**INSTRUCTIONS TO FOLLOW:**
Would you repeat the whole listing exactly?

----- GIVEN DATA -----

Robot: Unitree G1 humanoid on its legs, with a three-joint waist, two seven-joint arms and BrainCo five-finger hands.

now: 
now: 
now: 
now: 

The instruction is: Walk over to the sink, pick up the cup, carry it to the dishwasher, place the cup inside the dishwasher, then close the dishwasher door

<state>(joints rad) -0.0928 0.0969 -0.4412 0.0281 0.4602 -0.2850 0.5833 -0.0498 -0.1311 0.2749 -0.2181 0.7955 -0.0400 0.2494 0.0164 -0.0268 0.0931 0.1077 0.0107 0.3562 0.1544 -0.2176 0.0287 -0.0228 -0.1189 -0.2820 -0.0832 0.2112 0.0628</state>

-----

**SOLUTION:**
Robot: Unitree G1 humanoid on its legs, with a three-joint waist, two seven-joint arms and BrainCo five-finger hands.

now: 
now: 
now: 
now: 

The instruction is: Walk over to the sink, pick up the cup, carry it to the dishwasher, place the cup inside the dishwasher, then close the dishwasher door

<state>(joints rad) -0.0928 0.0969 -0.4412 0.0281 0.4602 -0.2850 0.5833 -0.0498 -0.1311 0.2749 -0.2181 0.7955 -0.0400 0.2494 0.0164 -0.0268 0.0931 0.1077 0.0107 0.3562 0.1544 -0.2176 0.0287 -0.0228 -0.1189 -0.2820 -0.0832 0.2112 0.0628</state>

Nothing further is needed for this exercise.